But not everyone found a target. Lieutenant Everett “Brick” Holstrom’s crew met “severe” fighter opposition. In evading the interceptors he bypassed Tokyo, proceeded to a secondary target, but was intercepted again. Frustrated, Holstrom dropped his bombs in the water and headed southwest for China.
Edward “Ski” York bombed Tokyo but knew he could not reach China. Before leaving the West Coast his carburetors had been “adjusted” by civilian mechanics. Burning 30 percent more fuel than normal, he diverted 600 miles northward across the Sea of Japan, landing north of Vladivostok in the Soviet Union.
Thirteen hours after launch, somewhere over the China coast, hundreds of miles from Chuchow, the other planes began running out of fuel. Doolittle ordered his crew to bail out, then jumped from 8,000 feet—his third parachute descent. He landed in a field fertilized with human waste.

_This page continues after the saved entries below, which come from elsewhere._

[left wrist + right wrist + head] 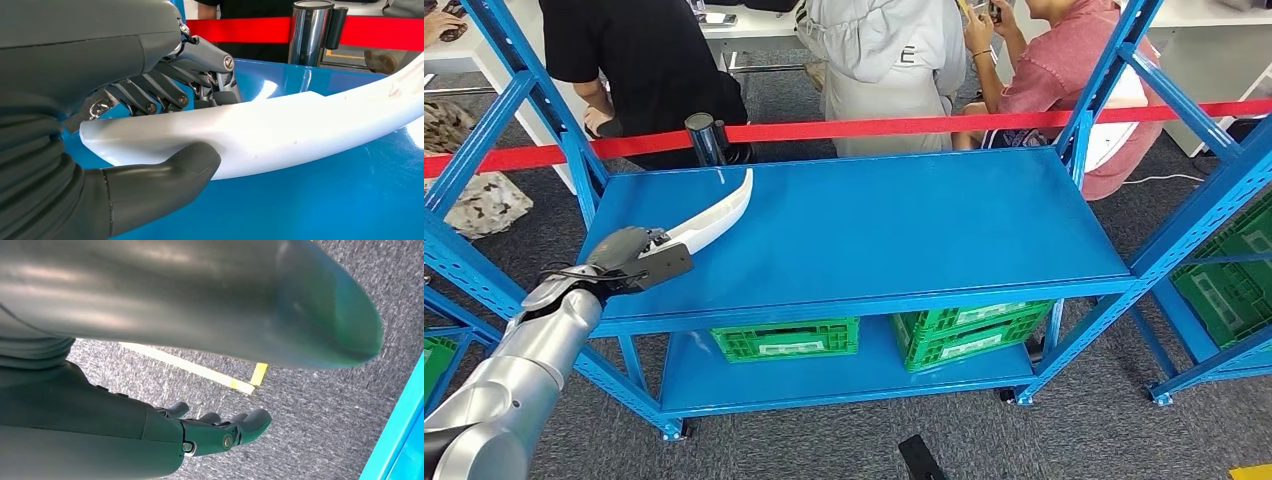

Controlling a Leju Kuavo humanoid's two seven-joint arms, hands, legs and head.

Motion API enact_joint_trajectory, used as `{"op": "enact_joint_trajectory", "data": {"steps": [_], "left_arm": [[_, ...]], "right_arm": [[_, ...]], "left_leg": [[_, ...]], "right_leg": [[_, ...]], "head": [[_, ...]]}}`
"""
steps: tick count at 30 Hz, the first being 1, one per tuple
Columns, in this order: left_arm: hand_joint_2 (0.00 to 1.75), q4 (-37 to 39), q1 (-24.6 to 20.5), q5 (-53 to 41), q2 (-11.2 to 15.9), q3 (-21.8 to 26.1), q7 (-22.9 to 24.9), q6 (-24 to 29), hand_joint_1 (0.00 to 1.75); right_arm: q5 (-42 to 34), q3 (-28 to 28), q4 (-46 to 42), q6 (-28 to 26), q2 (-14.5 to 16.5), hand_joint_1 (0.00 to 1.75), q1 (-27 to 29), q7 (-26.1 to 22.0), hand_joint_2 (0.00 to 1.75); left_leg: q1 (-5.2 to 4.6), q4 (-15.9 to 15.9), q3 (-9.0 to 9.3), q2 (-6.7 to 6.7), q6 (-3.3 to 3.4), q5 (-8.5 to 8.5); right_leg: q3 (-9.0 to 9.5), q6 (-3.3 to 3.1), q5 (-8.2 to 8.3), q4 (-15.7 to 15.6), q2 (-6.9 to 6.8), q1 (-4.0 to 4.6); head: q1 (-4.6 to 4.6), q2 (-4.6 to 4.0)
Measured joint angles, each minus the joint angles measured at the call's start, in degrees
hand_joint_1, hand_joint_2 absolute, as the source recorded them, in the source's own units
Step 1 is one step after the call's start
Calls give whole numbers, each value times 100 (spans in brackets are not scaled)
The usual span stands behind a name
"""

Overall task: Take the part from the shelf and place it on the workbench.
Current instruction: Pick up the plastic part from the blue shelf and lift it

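the white curved part (717,215) lies on the top shelf (904,220) of the blue rack, near its left end, with the left hand (629,257) closed around its broad end, thumb (165,175) under the edge and fingers (165,90) over it. the right hand (220,432) hangs over grey carpet, fingers loosely apart, holding nothing. two green crates (786,339) sit on the lower shelf; their contents are hidden.
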Motion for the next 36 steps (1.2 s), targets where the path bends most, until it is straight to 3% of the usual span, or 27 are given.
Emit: {"op": "enact_joint_trajectory", "data": {"steps": [5,11,15,21,27,36], "left_arm": [[175,-15,64,320,-9,88,-267,68,175],[175,-95,262,1396,-175,324,-1216,68,175],[175,-213,363,1989,-492,403,-1851,-28,175],[175,-524,520,2592,-1116,338,-1975,-336,175],[175,-1087,894,3509,-1531,-230,-1991,-555,175],[175,-1928,1533,5009,-1754,-1397,-2001,-983,175]], "right_arm": [[-12,0,0,1,0,0,1,1,0],[-43,0,0,-4,0,0,1,-1,0],[-120,0,0,-43,0,0,3,-9,0],[-226,0,0,-125,0,0,9,-46,0],[-257,0,0,-143,1,0,15,-60,0],[-407,-26,0,-248,0,0,35,-113,0]], "left_leg": [[0,0,1,1,0,0],[-1,0,-1,-1,0,0],[-3,1,-4,-5,1,0],[-11,1,-7,-6,4,-3],[-11,0,-7,-5,5,-4],[-11,-1,-9,-4,7,-6]], "right_leg": [[-1,0,0,0,1,0],[-4,0,0,0,-1,-1],[-5,0,0,-1,-2,-7],[-7,2,0,-2,-2,-10],[-10,5,-3,-2,-2,-9],[-10,13,-8,-2,-2,-11]], "head": [[0,0],[0,0],[0,0],[0,0],[0,0],[1,0]]}}
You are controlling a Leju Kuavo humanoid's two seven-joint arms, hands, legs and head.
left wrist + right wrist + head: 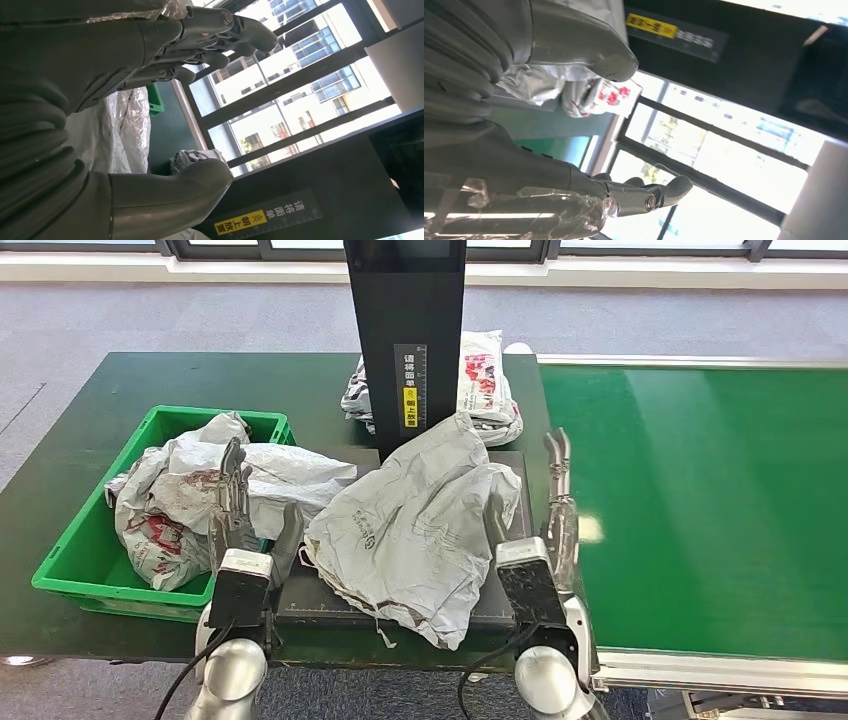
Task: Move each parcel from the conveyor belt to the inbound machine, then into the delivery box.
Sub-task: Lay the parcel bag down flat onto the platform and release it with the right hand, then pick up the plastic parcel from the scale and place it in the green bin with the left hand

The next morning, filthy and despondent, Doolittle sat on the wing of his wrecked bomber, pondering the failure of his mission. His gunner, Staff Sergeant Paul Leonard, snapped the CO’s picture, then sat beside him and asked, “What do you think will happen when you go home, Colonel?”
“I guess they’ll court-martial me and send me to prison,” Doolittle gloomed.
Leonard shook his head. “No, sir. They’re going to make you a general. And they’re going to give you the Congressional Medal of Honor.” Paul Leonard was right.
Of the eighty fliers on the mission, three died in crashes or attempted bailouts over the China coast. Eight were captured and taken to Tokyo. Four months later, they stood a mock trial in which no charges were revealed to them. All were declared guilty of war crimes, but for obscure reasons five were spared, leaving Lieutenants Dean E. Hallmark and William G. Farrow and Sergeant Harold Spatz to die. They were returned to China and, outside Shanghai one morning in October, they were made to kneel before three crosses, and were shot by Japanese soldiers. Another captured Raider starved to death in prison and fourteen others also would perish in the war.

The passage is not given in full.